We had a frequent flier come in who'd overdosed again. It was a few months ago. I just thought of it because of an episode of "ER" I watched. This situation is common in the ER. We call them underdosers, as in "I took SIX TYLENOL and was trying to kill myself." Obviously, they aren't. You can kill yourself with Tylenol, but it takes a lot, and it's a really really bad idea and results in a gruesome death, in case any readers are wondering (same with aspirin). This patient, I don't think was necessarily an underdoser. I think she tries to kill herself a lot and has bad luck, as in someone walks in on her and calls EMS. At any rate, I wouldn't call her your normal everyday attention seeker, but she fell into the category of patients who annoy everyone because they seem to be constantly trying, and failing, to kill themselves.
Her primary nurse, predictably, was annoyed. "I just don't get it." She said it a lot. "I don't GET IT."
My response was, "You don't have to 'get it.'" I normally let people treat their own patients and stay out of it, but I was irritated. This patient had just tried, apparently with some gusto and determination, to KILL herself. So she was having a bad day, we can probably assume. Did she really need to deal with an ER nurse with attitude, who just "didn't get it?"
Do we need to "get" cancer pain to treat patients who have it? Do we need to "get" the emotional anguish of a parent whose 2-year-old has just been diagnosed with diabetes in order to treat them?

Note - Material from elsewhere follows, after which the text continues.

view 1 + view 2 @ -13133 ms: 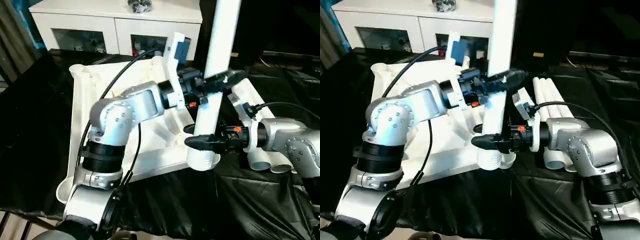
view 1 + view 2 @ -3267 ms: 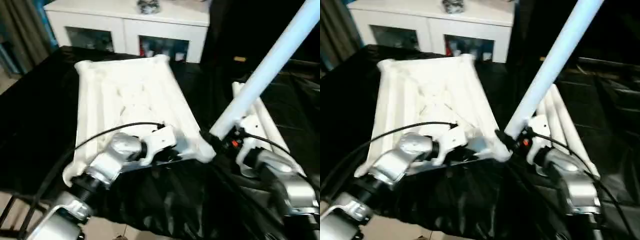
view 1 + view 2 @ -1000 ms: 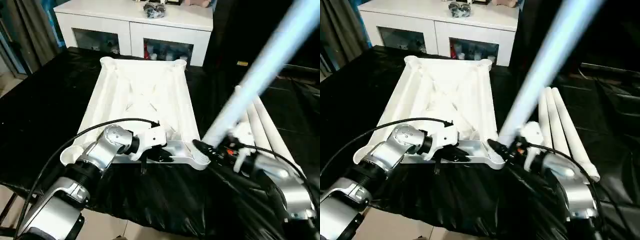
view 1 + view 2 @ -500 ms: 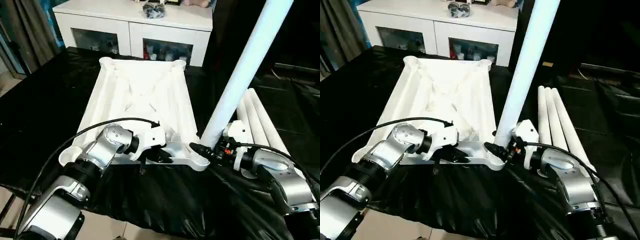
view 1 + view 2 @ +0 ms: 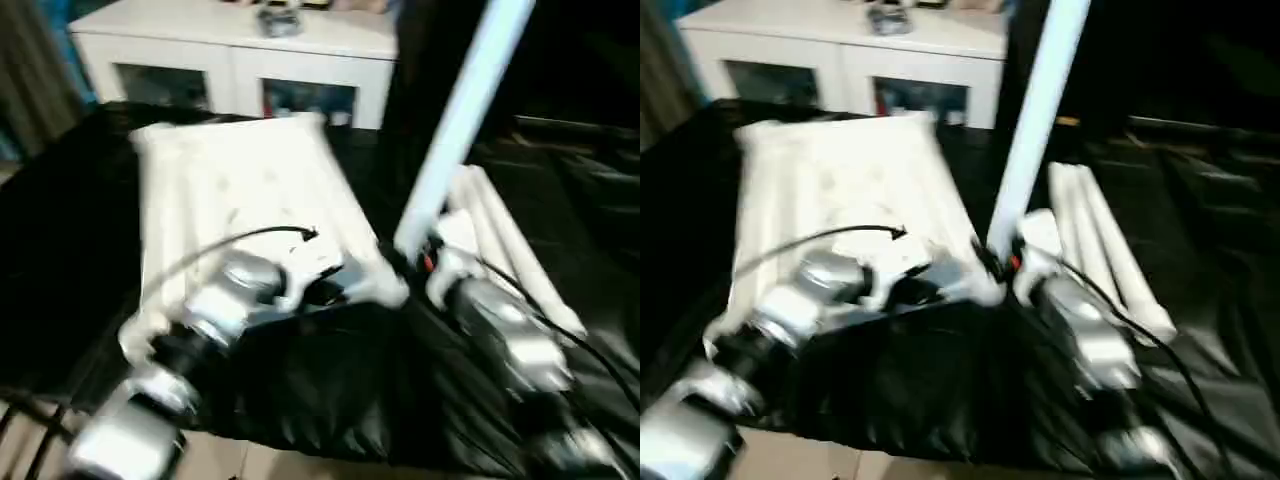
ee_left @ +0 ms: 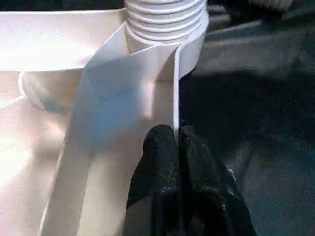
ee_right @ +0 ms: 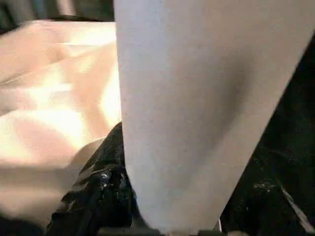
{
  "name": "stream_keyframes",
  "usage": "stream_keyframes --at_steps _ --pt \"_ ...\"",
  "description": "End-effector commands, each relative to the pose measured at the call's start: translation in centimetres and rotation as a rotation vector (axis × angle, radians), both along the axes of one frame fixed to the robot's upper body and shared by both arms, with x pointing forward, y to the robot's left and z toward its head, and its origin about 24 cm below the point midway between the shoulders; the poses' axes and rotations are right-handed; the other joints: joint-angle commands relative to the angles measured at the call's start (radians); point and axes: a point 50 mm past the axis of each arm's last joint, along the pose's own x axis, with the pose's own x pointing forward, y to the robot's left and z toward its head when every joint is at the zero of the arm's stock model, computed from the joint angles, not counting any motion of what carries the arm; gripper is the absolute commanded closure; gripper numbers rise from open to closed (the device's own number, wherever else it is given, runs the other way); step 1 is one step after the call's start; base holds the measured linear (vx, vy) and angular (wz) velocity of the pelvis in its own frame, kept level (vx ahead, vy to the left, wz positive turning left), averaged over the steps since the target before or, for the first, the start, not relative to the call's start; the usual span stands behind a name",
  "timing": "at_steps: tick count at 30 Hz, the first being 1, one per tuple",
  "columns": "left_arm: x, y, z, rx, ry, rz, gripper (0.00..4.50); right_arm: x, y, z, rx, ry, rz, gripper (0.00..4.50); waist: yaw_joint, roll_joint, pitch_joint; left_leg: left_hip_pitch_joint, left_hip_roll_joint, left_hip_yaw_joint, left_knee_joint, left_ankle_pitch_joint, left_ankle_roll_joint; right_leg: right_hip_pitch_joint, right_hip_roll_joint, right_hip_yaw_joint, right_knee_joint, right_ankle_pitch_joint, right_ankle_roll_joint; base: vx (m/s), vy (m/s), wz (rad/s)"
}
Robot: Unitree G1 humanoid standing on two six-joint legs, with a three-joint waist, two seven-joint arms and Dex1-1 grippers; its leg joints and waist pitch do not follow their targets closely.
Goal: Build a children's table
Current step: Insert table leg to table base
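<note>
White leg (image 5: 455,130) between right gripper (image 5: 408,262) fingers

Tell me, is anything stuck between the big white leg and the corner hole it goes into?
Nothing visible is. The leg held by the right gripper already has its threaded end at the corner socket of the tabletop. The left gripper pinches a thin rib of the tabletop beside that socket, off to the side, not in the leg's way.

The tabletop (image 5: 240,190) lies at centre. A leg (image 5: 455,125) stands in its five o'clock corner. Spare legs (image 5: 510,250) lie at three o'clock, the cabinet (image 5: 230,60) at twelve.
</note>
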Motion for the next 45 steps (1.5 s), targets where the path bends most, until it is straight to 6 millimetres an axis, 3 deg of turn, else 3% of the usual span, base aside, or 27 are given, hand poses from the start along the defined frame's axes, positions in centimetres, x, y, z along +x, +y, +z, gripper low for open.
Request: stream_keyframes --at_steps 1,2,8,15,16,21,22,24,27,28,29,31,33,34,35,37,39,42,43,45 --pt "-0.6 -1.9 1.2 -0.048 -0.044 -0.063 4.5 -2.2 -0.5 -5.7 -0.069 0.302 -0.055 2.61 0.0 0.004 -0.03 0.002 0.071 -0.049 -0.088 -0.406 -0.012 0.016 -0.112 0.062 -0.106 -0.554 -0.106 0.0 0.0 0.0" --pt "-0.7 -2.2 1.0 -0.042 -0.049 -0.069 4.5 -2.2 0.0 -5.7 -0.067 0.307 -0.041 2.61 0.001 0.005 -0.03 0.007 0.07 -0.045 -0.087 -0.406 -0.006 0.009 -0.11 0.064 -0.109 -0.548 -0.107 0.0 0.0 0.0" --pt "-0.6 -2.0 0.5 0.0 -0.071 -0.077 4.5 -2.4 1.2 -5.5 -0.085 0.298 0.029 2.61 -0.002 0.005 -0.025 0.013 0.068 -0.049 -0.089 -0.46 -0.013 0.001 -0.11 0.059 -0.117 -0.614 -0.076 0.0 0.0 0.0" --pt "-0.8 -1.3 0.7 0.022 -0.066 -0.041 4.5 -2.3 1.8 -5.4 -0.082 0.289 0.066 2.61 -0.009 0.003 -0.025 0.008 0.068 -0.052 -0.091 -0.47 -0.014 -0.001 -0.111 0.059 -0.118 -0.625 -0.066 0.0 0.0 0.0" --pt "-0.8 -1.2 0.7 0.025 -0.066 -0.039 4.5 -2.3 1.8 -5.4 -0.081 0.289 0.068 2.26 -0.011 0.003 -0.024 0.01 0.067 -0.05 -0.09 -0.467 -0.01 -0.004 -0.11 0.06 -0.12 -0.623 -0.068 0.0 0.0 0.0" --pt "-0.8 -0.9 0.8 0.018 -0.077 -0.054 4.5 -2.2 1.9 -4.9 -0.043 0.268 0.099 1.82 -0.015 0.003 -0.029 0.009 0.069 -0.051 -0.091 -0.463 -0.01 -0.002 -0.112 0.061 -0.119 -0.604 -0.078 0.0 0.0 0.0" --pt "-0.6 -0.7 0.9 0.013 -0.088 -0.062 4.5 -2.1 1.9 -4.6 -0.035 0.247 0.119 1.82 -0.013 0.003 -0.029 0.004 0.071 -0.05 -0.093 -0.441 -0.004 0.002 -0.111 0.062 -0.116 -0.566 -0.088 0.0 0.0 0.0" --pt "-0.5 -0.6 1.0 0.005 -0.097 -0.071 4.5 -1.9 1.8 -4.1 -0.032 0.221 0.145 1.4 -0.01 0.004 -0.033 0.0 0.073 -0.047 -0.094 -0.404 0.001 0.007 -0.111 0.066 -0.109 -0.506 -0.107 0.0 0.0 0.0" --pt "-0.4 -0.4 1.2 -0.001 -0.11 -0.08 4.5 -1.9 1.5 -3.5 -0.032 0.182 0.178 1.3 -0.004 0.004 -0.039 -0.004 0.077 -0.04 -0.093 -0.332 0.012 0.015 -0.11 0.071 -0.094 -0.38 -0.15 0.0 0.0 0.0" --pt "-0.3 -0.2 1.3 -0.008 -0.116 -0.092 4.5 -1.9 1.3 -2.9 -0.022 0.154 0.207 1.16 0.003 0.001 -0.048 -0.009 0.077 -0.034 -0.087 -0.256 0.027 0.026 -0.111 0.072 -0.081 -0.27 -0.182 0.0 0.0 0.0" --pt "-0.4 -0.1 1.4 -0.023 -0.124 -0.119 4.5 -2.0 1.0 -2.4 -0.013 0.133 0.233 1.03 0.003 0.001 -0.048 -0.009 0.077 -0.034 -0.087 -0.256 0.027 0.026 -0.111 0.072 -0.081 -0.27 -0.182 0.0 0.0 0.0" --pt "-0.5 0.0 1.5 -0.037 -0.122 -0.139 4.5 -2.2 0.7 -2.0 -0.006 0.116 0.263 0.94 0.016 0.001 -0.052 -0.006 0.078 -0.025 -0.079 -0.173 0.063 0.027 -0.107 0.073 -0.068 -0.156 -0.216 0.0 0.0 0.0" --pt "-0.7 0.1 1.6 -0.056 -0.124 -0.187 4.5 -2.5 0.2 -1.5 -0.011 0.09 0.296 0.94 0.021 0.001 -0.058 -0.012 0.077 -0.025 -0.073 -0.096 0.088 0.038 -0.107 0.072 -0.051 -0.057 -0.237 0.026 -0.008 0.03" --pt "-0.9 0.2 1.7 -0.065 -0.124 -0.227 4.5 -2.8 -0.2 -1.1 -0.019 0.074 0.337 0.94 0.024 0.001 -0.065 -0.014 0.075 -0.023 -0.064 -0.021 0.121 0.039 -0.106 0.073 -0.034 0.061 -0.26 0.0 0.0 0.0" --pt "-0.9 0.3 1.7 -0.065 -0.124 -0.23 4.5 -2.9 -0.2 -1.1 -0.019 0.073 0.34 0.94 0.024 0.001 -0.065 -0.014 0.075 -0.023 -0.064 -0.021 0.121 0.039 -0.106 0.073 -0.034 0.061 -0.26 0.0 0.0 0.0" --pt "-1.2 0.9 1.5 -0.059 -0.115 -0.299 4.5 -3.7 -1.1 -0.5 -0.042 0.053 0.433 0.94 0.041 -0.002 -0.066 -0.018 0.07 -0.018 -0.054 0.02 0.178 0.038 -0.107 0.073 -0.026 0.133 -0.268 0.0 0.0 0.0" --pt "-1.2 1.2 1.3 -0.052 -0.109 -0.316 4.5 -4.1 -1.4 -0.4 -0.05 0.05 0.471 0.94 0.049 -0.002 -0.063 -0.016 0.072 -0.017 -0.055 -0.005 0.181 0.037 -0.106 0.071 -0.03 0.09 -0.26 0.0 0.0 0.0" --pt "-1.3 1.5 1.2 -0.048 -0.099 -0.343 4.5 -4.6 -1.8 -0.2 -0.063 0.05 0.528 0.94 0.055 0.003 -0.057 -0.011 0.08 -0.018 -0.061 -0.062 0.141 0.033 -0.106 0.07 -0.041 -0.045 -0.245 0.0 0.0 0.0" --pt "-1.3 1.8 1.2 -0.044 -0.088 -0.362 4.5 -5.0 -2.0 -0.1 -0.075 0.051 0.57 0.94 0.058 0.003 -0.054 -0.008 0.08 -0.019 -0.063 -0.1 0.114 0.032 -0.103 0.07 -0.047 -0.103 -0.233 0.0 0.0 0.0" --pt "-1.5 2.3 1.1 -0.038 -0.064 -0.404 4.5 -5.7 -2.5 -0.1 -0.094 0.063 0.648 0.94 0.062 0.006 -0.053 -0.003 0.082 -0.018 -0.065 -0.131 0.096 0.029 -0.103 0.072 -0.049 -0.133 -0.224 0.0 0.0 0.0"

No, but for some reason nurses seem to think we need to "get" emotional pain in order to treat psych patients. Why? Give me a patient who has just tried to legitimately kill herself, and you've got yourself a medical emergency. DEATH is a medical emergency regardless of its ultimate cause. The underdosers and attention-seekers also need treatment, because if you are trying that hard to seek attention, you need it, and you deserve it, because you too have a treatable disease process. But you can also wait. We can let the screeners "get" you. There also exist patients who don't really want attention for their psych issues but have to come to the ER anyway (cutters, I'm looking at you), and this is a bizarre suggestion, but maybe we should listen to these patients when they tell their stories. What is our problem? Either patients actually ARE attention seekers or they are just doing stuff so weird that it CAPTURES our attention and we say "crap, that patient is attention-seeking" (when the patient just may want to get sutures and be on his merry way). We need to rethink our assumptions with psych patients.
As for the underdosers and the patient who prompted my post: it's a fine line sometimes between attempted suicide and attention seeking. Sometimes it comes down to what the patient says (don't be afraid to ask: "did you mean to kill yourself?" You won't be putting ideas in their head. They'll often tell you. And for god's sake chart what they say). And we don't have to "get it." We have to treat them. Medically. And that includes being nice---not fake nice, but actually realizing, "Something so horrible has happened that you have in fact attempted to destroy yourself, which goes against evolution and self-preservation. Although it will horribly inconvenience me because I will have to sit with you, forsaking other emergent patients, I will realize that I do not need to 'get it' in order to treat you competently and professionally, and, if I can pull my head out my ass sufficiently, perhaps even compassionately."
I'm freaking myself out lately with this pro--psych nurse stuff. I can actually see myself some days doing that instead of starting finger IVs and shocking people up from the dead. But that's probably just a result of too much rest.